A phylogenetic tree analysis of Colpodella sp. ATCC 50594 18S rRNA, performed along with sequences retrieved from the NCBI database, is shown in Figure 3. This larger phylogenetic tree reconstruction performed within NCBI BLAST distance tree analysis shows a clade containing Cryptosporidium spp. sequences more closely related to Colpodella sp. ATCC 50594 as a paraphyletic clade. The Colpodella sp. clone Kc2-17 detected in a cat (Table S1) is a sister to the DNA sequences from Colpodella sp. ATCC 50594 but branched separately. The 18S rRNA gene sequence obtained from the current study also groups with most of the 18S rRNA gene sequences retrieved from the NCBI database, in a large clade identified from sheep and dog ticks, pangolin ticks, and ticks associated with relapsing fever in two human cases, in a tree analysis conducted using maximum likelihood using PhyML (aLRT) program (http://www.phylogeny.fr/index.cgi (accessed on 30 November 2024)) (Figure 4). The Colpodella angusta (isolate Zotu 1986) 18S rRNA gene sequences branched separately from the rest of the sequences.
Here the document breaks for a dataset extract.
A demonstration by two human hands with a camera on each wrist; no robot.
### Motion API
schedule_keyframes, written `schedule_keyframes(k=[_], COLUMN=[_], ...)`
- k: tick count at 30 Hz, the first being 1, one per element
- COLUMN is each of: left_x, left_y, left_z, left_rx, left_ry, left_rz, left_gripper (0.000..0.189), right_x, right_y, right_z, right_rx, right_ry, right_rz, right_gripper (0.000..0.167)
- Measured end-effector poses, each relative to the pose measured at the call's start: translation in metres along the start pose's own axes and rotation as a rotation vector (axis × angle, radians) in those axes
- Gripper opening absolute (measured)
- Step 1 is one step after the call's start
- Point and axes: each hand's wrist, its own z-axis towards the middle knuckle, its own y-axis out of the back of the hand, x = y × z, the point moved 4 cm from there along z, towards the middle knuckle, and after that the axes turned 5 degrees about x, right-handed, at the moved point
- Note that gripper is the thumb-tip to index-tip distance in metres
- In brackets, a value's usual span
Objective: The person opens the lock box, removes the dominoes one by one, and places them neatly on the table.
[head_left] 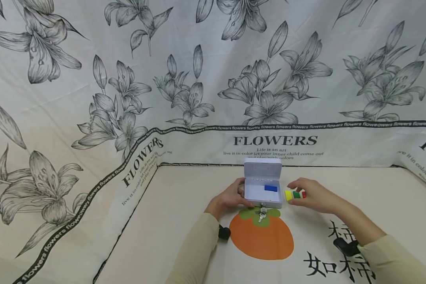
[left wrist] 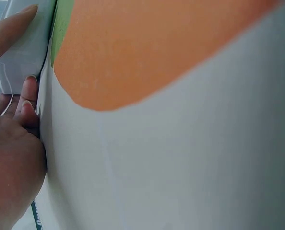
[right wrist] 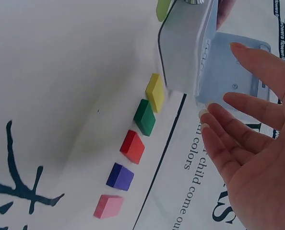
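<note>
A small pale lock box (head_left: 252, 194) stands with its lid (head_left: 262, 170) raised, a blue block (head_left: 271, 188) lying inside. Keys (head_left: 262, 215) hang from the latch at its front. My left hand (head_left: 230, 195) holds the box's left end, thumb on the front and other fingers around the side. To the right of the box, my right hand (head_left: 316, 194) hovers with fingers spread and nothing held. Below it a row of blocks runs from the box: yellow (right wrist: 155, 92), green (right wrist: 145, 117), red (right wrist: 132, 146), purple (right wrist: 119, 177) and pink (right wrist: 108, 206). The hand hides the last two in the head view.
The white table cover (head_left: 156, 221) bears a printed orange persimmon (head_left: 262, 240) before the box and black characters (head_left: 337, 265) at right. A flower-printed cloth (head_left: 184, 146) rises behind and at the sides. Black straps (head_left: 346, 246) sit at the wrists.
</note>
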Motion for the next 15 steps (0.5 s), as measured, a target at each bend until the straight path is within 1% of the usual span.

Phylogenetic tree analysis of Colpodella sp. ATCC 50594 coronin gene, along with five sequences retrieved from the NCBI database and P. falciparum HB3 coronin DNA sequenced in the current study, was conducted using maximum likelihood using PhyML (3.1/3.0 aLRT), which showed both coronin gene sequences clustered within a clade containing P. falciparum isolates. DNA sequences from Dictyostelium discoideum were branched separately from the Plasmodium and Colpodella sequences (Figure 5). In a more expanded phylogenetic tree reconstruction performed using NCBI distance tree construction, the Colpodella sp. ATCC 50594 coronin gene was closely clustered with Plasmodium falciparum Pf coronin gene alleles KG278d14 and KG278d0 and more distantly related to the coronin genes from P. reichenowi, P. gaboni, and the Plasmodium sp. gorilla clade (Figure 6).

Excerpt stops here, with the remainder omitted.